Our study is subject to several limitations. First, only hospital discharge information was used to identify the outcomes of interest in the vaccinated and historical comparator cohorts. Although many of the AESIs analysed in this study resulted in hospitalisation, less serious conditions such as herpes zoster are commonly treated in primary care settings. Therefore, diagnoses made in general practice are not included in our analyses and the rate for certain AESIs following vaccination could be underestimated. Second, ICD-10-AM codes were used to identify outcomes of interest. There is potential for misclassification as clinical record assessments were not conducted to validate the diagnoses or codes used. Third, although a historical comparison cohort design (i.e., observed versus expected analysis) is a sensitive signal detection method, differences between the historical background population and the vaccinated cohort can lead to false positives (type 1 errors) [
63]. For example, the healthy vaccinee effect can occur, where, on average, people that are healthier are more likely to get vaccinated [
64]. Conversely, medically compromised individuals are often prioritised for vaccination. Comparisons between pre-pandemic years 2014–2019 and 2021–2022 might also be limited due to secular trends in disease, seasonal variations in outcomes, and changes to viral circulation, especially in the context of the pandemic. For example, the influenza virus circulation in New Zealand was almost non-existent during the 2020 winter [
65], with a 99.9% reduction from previous years. This trend continued, with no cases of influenza reported during the 2021 winter season [
66,
67]. Additionally, variation in diagnostic or coding practices from 2014 through 2022 can lead to an under- or overestimate of risks for certain AESIs. Fourth, although the study population included more than 4 million people, for extremely rare outcomes (e.g., CVT and GBS), too few events were observed, particularly in specific age groups, to draw any conclusions from the estimated SIR. Fifth, we used a risk period of 1–21 days, and the SIRs may be under- or over-estimated if the real risk period was longer or shorter.

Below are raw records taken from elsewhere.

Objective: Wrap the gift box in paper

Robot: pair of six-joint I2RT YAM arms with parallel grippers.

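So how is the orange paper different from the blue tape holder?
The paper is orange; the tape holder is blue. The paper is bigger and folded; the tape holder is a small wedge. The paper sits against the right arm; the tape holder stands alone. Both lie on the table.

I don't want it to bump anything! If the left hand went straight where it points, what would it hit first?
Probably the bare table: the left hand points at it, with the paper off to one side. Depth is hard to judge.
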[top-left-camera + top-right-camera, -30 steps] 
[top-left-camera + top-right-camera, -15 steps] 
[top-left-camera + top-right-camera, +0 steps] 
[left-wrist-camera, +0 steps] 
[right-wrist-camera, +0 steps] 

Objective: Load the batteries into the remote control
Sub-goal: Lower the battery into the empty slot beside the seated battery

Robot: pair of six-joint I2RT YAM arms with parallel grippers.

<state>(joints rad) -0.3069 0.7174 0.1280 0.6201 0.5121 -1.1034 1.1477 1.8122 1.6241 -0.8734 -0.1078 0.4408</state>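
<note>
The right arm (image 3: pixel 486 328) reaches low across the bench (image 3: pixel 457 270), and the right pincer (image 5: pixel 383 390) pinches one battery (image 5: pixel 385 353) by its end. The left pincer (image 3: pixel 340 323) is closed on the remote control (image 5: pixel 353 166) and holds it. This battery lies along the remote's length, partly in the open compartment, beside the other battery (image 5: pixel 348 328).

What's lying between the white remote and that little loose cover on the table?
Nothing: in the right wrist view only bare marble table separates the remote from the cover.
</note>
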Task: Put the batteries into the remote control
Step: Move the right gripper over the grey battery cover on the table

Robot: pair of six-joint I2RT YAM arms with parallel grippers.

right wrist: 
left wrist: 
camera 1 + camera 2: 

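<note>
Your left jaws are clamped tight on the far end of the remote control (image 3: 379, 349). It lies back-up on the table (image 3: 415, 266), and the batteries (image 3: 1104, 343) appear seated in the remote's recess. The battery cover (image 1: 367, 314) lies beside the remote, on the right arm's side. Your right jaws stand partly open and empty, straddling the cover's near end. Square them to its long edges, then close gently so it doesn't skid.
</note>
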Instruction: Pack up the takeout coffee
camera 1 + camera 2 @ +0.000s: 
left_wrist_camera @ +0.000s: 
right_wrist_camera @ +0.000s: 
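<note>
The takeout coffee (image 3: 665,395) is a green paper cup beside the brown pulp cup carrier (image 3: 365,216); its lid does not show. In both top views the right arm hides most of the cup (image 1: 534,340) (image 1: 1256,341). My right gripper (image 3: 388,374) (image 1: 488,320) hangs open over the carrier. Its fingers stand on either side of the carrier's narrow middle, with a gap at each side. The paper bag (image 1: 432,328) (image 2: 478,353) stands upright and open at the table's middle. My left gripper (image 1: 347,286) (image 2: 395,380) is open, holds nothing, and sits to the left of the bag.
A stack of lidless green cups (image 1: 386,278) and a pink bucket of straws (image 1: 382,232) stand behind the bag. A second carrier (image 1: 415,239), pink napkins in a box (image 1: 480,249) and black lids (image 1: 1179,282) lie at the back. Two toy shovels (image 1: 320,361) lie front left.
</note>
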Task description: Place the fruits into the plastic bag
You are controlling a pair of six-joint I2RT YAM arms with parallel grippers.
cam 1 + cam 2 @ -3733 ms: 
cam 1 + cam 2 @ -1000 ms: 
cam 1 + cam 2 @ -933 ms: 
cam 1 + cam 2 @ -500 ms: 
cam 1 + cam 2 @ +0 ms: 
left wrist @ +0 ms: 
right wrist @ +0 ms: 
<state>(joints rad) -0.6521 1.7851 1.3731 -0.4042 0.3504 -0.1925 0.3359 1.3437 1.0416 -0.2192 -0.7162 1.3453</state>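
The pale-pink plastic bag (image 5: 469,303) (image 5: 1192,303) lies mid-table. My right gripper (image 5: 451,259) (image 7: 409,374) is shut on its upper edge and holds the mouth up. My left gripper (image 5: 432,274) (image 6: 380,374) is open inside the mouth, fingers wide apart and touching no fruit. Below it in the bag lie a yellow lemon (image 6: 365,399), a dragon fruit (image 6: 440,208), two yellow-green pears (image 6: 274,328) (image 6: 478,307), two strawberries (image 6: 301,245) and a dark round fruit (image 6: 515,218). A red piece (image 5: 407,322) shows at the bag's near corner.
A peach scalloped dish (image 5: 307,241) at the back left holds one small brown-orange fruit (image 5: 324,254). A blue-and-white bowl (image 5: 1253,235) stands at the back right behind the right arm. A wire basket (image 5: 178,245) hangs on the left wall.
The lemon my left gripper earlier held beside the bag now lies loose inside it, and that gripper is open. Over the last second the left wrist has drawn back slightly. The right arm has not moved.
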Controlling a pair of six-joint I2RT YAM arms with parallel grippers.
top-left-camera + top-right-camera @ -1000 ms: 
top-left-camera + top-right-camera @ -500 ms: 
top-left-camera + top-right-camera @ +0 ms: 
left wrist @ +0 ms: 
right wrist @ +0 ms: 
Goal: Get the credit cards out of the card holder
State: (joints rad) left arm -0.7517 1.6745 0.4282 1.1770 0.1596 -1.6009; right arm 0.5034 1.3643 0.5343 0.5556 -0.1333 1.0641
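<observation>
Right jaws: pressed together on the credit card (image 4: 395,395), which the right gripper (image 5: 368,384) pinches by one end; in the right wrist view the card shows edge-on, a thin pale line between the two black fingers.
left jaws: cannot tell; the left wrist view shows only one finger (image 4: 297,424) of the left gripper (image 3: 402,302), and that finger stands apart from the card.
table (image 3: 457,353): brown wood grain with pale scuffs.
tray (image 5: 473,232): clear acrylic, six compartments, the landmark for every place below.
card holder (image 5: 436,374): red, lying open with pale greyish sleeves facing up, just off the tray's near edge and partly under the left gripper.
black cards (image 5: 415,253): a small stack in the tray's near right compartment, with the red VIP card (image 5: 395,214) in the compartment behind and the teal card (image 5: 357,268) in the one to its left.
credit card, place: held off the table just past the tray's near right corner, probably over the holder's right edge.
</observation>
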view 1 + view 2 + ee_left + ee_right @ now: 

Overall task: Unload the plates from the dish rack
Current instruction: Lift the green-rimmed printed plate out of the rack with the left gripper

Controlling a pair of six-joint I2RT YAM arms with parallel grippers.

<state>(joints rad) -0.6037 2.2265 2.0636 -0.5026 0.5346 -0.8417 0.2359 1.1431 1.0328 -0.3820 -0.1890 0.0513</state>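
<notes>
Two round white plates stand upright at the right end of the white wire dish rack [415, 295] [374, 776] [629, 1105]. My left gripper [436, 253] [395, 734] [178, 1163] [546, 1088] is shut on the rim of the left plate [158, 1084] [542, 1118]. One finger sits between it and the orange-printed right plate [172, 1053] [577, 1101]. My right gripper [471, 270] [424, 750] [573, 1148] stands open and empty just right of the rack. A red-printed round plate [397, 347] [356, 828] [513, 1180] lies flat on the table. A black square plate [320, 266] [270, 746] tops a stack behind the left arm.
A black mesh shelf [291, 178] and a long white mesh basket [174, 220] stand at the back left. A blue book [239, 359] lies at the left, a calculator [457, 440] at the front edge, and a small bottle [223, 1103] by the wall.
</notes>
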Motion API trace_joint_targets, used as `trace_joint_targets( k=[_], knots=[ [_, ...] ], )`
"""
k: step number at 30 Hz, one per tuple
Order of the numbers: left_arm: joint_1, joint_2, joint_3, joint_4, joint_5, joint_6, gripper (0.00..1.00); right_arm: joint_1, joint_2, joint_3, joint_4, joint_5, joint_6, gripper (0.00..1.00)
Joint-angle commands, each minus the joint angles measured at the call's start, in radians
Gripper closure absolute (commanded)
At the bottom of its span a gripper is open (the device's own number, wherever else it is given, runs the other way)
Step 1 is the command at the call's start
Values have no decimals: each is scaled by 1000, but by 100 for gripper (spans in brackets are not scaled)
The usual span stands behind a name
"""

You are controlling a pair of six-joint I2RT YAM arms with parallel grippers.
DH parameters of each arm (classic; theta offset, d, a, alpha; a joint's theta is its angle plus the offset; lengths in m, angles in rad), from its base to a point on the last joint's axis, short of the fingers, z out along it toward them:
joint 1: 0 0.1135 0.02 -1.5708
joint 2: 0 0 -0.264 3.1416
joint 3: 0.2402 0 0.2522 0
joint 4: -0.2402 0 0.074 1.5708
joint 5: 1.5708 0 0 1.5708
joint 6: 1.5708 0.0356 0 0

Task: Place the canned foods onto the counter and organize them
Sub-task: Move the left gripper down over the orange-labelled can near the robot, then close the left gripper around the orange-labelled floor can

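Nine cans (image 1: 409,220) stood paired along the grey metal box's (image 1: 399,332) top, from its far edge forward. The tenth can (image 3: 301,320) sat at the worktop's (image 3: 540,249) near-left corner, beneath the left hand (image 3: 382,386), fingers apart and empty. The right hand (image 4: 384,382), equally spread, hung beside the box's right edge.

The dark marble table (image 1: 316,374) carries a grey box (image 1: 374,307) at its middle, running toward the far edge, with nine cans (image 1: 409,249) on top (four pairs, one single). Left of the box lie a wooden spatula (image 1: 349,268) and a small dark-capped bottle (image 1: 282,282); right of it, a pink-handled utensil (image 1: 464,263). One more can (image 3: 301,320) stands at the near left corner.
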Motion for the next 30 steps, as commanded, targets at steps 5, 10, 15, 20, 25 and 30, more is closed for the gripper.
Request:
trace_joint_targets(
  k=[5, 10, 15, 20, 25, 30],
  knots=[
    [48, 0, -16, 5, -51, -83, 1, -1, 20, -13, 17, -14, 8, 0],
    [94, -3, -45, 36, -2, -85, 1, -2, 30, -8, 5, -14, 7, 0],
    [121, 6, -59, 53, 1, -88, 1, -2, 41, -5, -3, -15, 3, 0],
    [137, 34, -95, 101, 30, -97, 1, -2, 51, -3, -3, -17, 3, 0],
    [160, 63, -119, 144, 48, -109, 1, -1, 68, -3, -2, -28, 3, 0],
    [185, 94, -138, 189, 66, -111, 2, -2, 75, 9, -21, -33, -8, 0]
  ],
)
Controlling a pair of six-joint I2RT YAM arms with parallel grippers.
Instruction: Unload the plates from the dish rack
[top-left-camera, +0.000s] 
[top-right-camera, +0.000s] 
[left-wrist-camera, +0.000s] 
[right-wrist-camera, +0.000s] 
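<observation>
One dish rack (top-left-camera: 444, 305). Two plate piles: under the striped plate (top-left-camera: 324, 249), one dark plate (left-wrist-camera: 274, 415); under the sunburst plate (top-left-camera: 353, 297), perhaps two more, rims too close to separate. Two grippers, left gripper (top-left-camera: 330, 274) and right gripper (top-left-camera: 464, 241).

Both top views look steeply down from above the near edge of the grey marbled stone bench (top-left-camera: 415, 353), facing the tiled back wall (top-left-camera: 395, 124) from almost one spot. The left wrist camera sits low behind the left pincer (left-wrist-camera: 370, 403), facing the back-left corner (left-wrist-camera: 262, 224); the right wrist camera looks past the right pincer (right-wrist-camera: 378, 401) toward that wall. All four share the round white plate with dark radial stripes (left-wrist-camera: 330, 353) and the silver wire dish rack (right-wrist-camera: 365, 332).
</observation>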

Furthermore, the study population might not be fully representative of those under 12 years of age and eligible for the paediatric BNT162b2 vaccine, as vaccinations for this age group started on 17 January 2022. Sixth, we only included the first event experienced by an individual since 2008 in our observed count for each AESI to align with the exclusion criteria applied in the SAFE background rate study. As such, our estimated SIR might differ from the SIR estimated for individuals with a history of certain conditions. Finally, although we adjusted for age in our analysis, we could not adjust for other factors such as sex, ethnicity, or comorbidities. Stratification by both age and another factor, e.g., sex and ethnicity, was not provided in our background rate data, making further subgroup analysis impossible. Additional observational studies that are not reliant on background rates, such as the SCCS or revised background rates that stratify by multiple factors, are needed to allow for this. However, given that this study is representative of nearly the entire eligible New Zealand population, including 86% of Māori and 88% of Pacific people aged ≥12 years, we are confident that the overall safety profile of the vaccine in these groups is understood.